Un aveu rare dans le milieu artistique, où l’on préfère souvent masquer les fragilités derrière la maîtrise et l’illusion du contrôle. Chez Pagny, au contraire, cette reconnaissance n’a rien d’une faiblesse. Elle s’inscrit dans une forme de lucidité apaisée : accepter ce qui est, composer avec, continuer malgré tout. Les prompteurs ne sont pas un aveu d’échec, mais un outil, une adaptation nécessaire pour continuer à offrir au public ce qu’il attend : une voix, une émotion, une présence.
Pour autant, Florent Pagny refuse d’établir un lien direct entre ces décennies de consommation et le cancer du poumon qui l’a frappé il y a maintenant plus de trois ans. Sur ce point précis, l’artiste se montre beaucoup plus réservé, presque ferme. Interrogé sur une éventuelle relation de cause à effet, il répond sans hésitation : "Je ne pense pas. Pour moi 40 ans de fumette ça laisse des traces s’il doit y avoir des traces, pas une tumeur, et je n’ai pas ces traces-là." Une position assumée, qui ne nie pas l’usure du temps mais qui refuse de réduire la maladie à un seul facteur extérieur.
Il poursuit sa réflexion en élargissant le propos au vieillissement naturel du corps : "Après ton âge impacte tout. Tes cellules se réduisent, d’un coup ta vue se réduit, elle change, etc. Je ne peux pas dire que c’est la conséquence d’un produit extérieur." Pour Florent Pagny, le temps, l’âge et les transformations biologiques jouent un rôle essentiel, et il se garde bien d’une explication simpliste. Une manière de rappeler que le corps humain est un ensemble complexe, soumis à de multiples influences, parfois impossibles à isoler ou à hiérarchiser avec certitude.

Paradoxalement, c’est aussi le cannabis, sous une autre forme, qui l’a accompagné durant sa maladie. Toujours fidèle au THC, mais contraint par son état de santé, l’artiste a abandonné la fumée pour des dérivés sous forme de gélules.

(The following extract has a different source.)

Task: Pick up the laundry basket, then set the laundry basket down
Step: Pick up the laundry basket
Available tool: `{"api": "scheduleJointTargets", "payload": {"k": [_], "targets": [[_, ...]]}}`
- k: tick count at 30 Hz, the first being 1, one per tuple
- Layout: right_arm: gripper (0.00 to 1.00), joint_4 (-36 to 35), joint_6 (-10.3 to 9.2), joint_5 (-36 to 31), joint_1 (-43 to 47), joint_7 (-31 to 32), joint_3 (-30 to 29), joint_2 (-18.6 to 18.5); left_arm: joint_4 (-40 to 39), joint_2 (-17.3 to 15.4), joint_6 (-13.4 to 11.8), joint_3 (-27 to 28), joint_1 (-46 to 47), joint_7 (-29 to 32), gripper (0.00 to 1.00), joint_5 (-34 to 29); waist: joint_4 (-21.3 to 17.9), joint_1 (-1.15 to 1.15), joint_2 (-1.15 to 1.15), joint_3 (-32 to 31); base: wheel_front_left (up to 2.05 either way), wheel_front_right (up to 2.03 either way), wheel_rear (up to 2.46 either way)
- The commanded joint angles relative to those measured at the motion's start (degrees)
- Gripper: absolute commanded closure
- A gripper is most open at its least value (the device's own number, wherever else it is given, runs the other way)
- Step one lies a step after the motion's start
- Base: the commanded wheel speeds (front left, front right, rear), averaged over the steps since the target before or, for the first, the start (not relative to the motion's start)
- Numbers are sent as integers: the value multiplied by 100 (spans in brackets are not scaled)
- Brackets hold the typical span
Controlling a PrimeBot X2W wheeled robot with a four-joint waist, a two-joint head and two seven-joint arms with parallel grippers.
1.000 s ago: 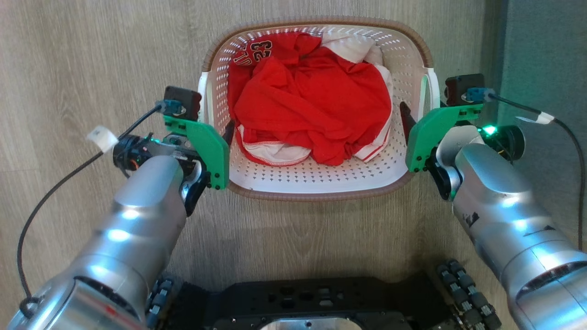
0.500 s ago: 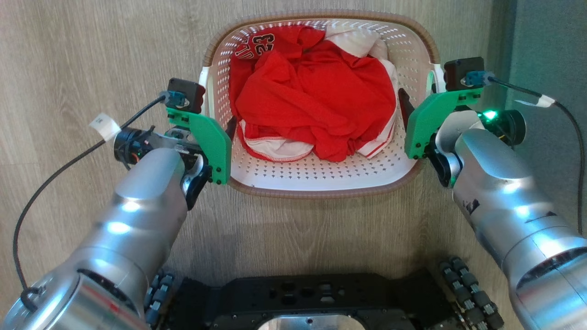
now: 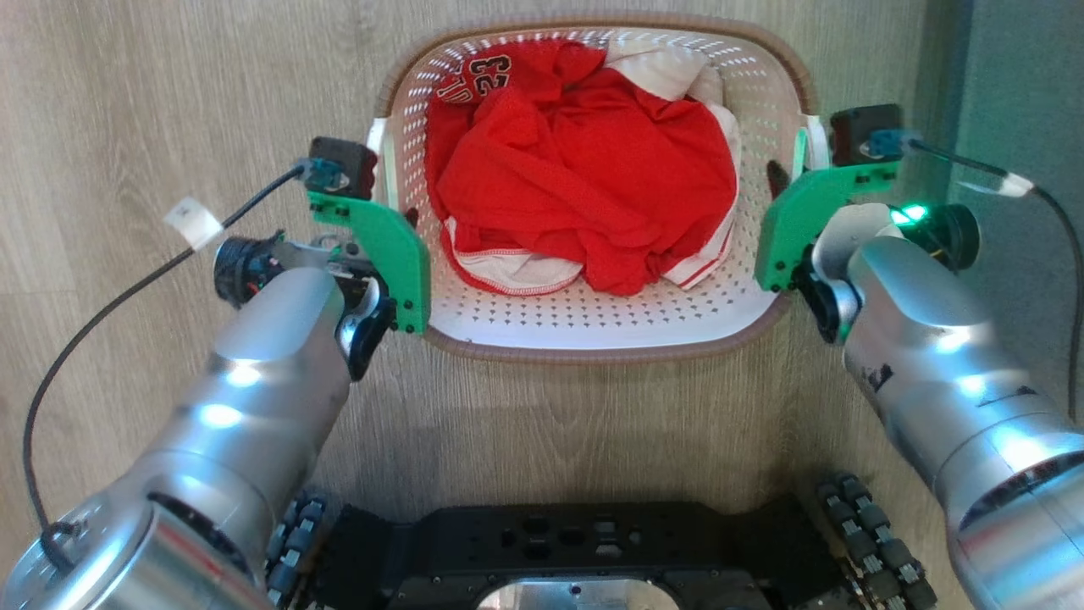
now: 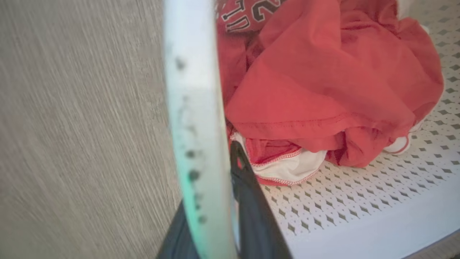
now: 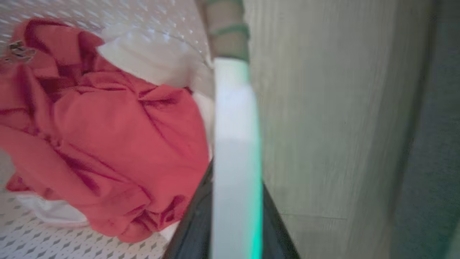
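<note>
Red garment in laundry basket reads "23".

place: home-like room | cues: wood-plank floor; laundry basket of clothes

Left forearm and right forearm: glossy silver shells, the right scuffed black. 2 green brackets with black screws carry black camera modules; 2 black cables bear white tags; 1 green light. Black base plate, roller wheels flanking.
</note>
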State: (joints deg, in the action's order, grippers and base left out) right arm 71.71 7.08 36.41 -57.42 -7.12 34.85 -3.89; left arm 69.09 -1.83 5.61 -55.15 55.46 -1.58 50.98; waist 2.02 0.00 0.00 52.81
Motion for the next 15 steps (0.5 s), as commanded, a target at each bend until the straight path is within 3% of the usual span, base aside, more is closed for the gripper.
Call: {"api": "scheduleJointTargets", "payload": {"k": [1, 10, 15], "targets": [[100, -8, 41, 27, 223, -22, 108, 102, -79, -105, -20, 2, -53, -8, 100, 60, 11, 0, 0, 9, 0, 0, 0], [100, 47, 41, 122, 231, -15, 245, 102, -126, -105, -29, -326, -49, 79, 100, 335, 41, 0, 0, -46, 0, 0, 0], [100, 98, 41, 106, 282, 290, 420, 102, -287, -105, 98, -601, -97, 244, 100, 474, 63, 0, 0, -193, 0, 0, 0]]}}
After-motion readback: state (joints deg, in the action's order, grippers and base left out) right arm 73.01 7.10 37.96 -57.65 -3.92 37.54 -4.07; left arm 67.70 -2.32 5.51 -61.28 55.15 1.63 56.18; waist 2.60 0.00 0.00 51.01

Un choix pragmatique, dicté par la nécessité, et qui, selon lui, lui a apporté un réel soulagement pendant les traitements. Dans le même podcast, il racontait avec précision les effets bénéfiques qu’il a ressentis : "Cet ajout qui mélange les sensations et qui t’emmène un peu ailleurs, qui te soulage et enlève beaucoup de douleurs et qui t’ouvre l’appétit alors que normalement la chimio te l’enlève, et te fait dormir."
Florent Pagny va plus loin encore, évoquant le regard parfois incrédule des soignants face à sa manière de vivre la maladie : "On vous parle d’une plante qui pousse au soleil et qui a des vertus. Ils me regardaient tous et ne comprenaient pas vraiment comment je vivais tout ça aussi positivement." Pour lui, ce recours a été déterminant, non seulement pour supporter les traitements, mais aussi pour rester actif, créatif, présent à lui-même et aux autres. "C’est ce qui m’a permis de continuer d’être en activité", confie-t-il simplement.

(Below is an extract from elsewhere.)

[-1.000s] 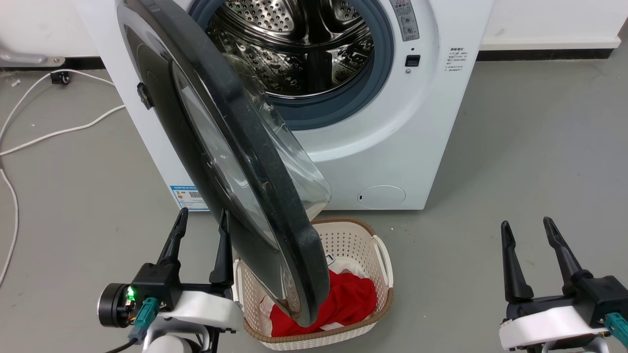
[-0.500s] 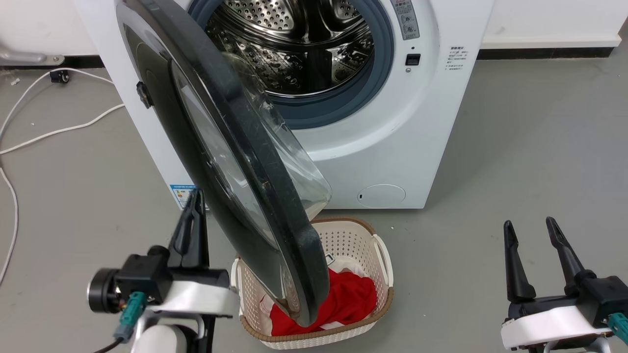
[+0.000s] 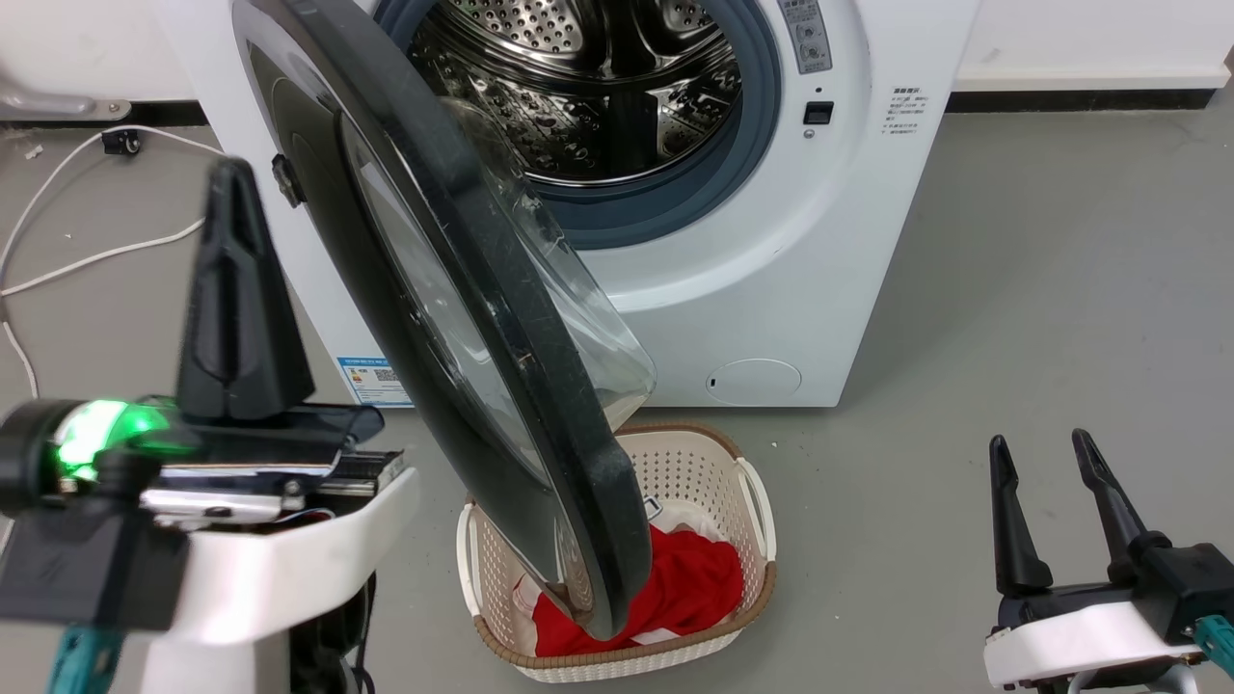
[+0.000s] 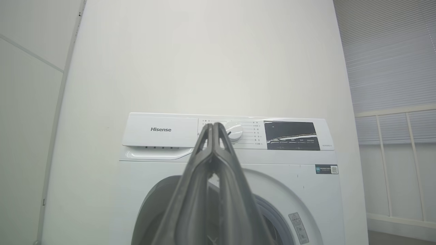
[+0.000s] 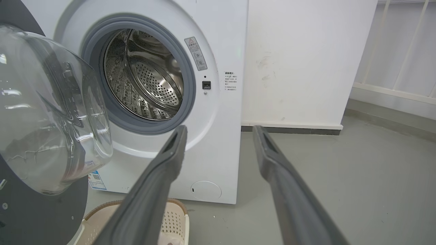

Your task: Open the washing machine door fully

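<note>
The washing machine door (image 3: 501,318) is seen partly open, swung out from the left edge of the washing machine (image 3: 771,270) and standing nearly edge-on to the head camera. Its lower rim hangs over the cream laundry basket (image 3: 747,482), which sits on the floor against the machine's front and holds a red cloth (image 3: 694,588). The door's angle is unchanged from the two earlier pictures; only a slight shift of the whole head view is noted. In the right wrist view the clear glass bowl of the door (image 5: 51,119) is turned toward the steel drum mouth (image 5: 146,78).

The left gripper (image 3: 231,193) has been raised. A second ago it was low, near the door's lower rim, with its fingers apart. Half a second ago the fingers were already brought together. Now it is seen large and high, just left of the door's outer face. Whether the door is touched cannot be told. In the left wrist view the left gripper (image 4: 213,127) is pressed together at the tips with nothing between them, and is pointed at the control panel of the machine (image 4: 160,129).

The right gripper (image 3: 1038,441) is kept low, well apart from the machine (image 5: 224,41). Its fingers are spread wide and empty (image 5: 220,129), as before.
</note>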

À travers ces confidences, Florent Pagny ne cherche ni à faire l’apologie d’un produit, ni à nier ses effets délétères. Il livre un témoignage nuancé, profondément personnel, à l’image de son parcours. Il parle d’une consommation qui laisse des traces, parfois irréversibles, mais aussi d’une plante qui, dans un autre contexte, a pu devenir un soutien. Un récit sans filtre, loin des discours manichéens, fidèle à un artiste qui, depuis toujours, préfère la vérité à la posture.